Core

All FatKit core components at a glance.

FatKit offers over 30 modular and extendible components, which can be combined with each other. Components are divided into different compartments according to their purpose and functionality.

Defaults

These components generally normalize HTML elements for cross browser functionality and add some very basic styling.

Layout

Apply our fully responsive fluid grid system and panels, common layout parts like blog articles and comments and useful utility classes.

Navigation

FatKit offers different types of navigations, like navigation bars and side navigations. Use breadcrumbs or a pagination to steer through articles.

Elements

Style basic HTML elements, like tables and forms. These components use their own classes. They won't interfere with any default element styling.

Common

Here you'll find components that you often use within your content, like buttons, icons, badges, thumbnails, progress bars and much more.

JavaScript

These components rely mostly on JavaScript to fade in hidden content, like dropdowns, modal dialogs, off-canvas bars and tooltips.


Breakpoints

FatKit includes a number of responsive classes to style your content for different viewport widths. This table gives you an overview of the available breakpoints and the associated devices.

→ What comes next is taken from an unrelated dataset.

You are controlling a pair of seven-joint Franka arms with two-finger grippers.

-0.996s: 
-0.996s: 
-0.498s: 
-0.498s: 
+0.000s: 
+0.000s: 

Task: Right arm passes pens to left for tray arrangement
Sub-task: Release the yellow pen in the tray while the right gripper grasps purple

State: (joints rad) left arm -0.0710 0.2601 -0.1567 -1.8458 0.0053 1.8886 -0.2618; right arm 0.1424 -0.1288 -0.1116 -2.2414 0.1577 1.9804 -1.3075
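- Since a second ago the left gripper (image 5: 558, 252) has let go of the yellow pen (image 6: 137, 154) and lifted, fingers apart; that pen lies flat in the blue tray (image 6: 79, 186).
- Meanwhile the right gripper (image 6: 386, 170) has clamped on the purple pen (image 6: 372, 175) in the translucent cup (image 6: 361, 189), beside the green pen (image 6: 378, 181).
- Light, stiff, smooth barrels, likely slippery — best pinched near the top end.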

You can adjust all breakpoints in the variables Sass include.

Size Breakpoints Device
Mini up to 479px Phones portrait
Small 480px to 767px Phones landscape
Medium 768px to 959px Tablets portrait
Large 960px to 1199px Desktops & tablets landscape
Xlarge 1200px and larger Large Desktops

CSS architecture

To avoid conflicts with other CSS frameworks, all FatKit classes are name-spaced with the f- prefix. Components are divided into the component itself, sub-objects and modifiers, whose class names always pick up the component name.

Definitions

Object Description
Component Components abstract recurring parts of a website into class-based modules, like buttons for example. These can be reused and combined.
Sub-object Sub-objects are placed within a component to enhance its funtionality, for example a close button in an alert box.
Modifier Modifier classes alter the style of components and their sub-objects, like button colors and sizes.